[DATA TO PROCESS]
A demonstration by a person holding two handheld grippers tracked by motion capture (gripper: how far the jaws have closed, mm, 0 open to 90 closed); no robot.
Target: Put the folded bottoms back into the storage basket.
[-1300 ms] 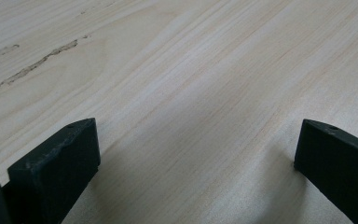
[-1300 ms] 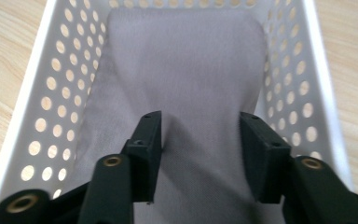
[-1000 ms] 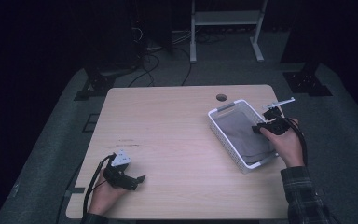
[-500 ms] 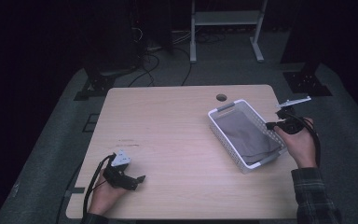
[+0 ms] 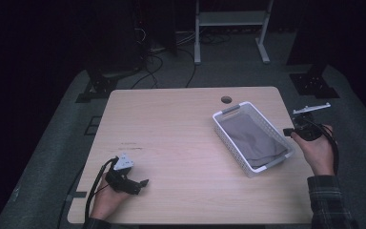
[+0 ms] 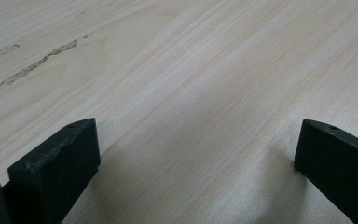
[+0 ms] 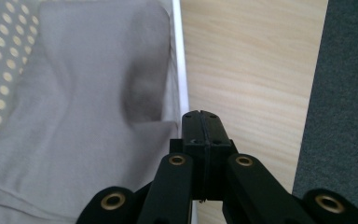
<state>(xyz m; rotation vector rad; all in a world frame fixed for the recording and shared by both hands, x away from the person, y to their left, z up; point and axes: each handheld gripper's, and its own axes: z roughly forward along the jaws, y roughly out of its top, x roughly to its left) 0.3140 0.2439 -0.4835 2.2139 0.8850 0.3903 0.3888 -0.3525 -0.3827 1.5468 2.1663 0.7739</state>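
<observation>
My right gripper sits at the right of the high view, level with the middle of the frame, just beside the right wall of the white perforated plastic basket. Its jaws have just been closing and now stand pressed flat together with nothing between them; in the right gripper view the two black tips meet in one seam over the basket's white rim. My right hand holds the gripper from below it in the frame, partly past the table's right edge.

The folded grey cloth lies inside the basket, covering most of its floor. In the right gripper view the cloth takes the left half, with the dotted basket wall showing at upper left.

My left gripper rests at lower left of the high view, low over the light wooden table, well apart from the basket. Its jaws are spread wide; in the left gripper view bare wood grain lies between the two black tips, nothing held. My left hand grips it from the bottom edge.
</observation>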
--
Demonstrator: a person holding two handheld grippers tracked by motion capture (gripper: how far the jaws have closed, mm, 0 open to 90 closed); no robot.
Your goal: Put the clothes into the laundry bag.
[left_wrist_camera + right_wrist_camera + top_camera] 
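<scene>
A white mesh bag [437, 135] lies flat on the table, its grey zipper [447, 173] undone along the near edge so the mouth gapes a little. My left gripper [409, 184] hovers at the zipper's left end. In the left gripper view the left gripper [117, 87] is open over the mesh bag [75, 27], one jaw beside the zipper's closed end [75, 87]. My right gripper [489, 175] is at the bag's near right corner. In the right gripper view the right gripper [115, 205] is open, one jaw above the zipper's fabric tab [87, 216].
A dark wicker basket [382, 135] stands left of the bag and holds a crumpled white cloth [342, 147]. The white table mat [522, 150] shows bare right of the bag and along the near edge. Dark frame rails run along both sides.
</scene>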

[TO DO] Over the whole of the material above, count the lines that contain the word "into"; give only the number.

[SOLUTION TO THIS EXERCISE] 2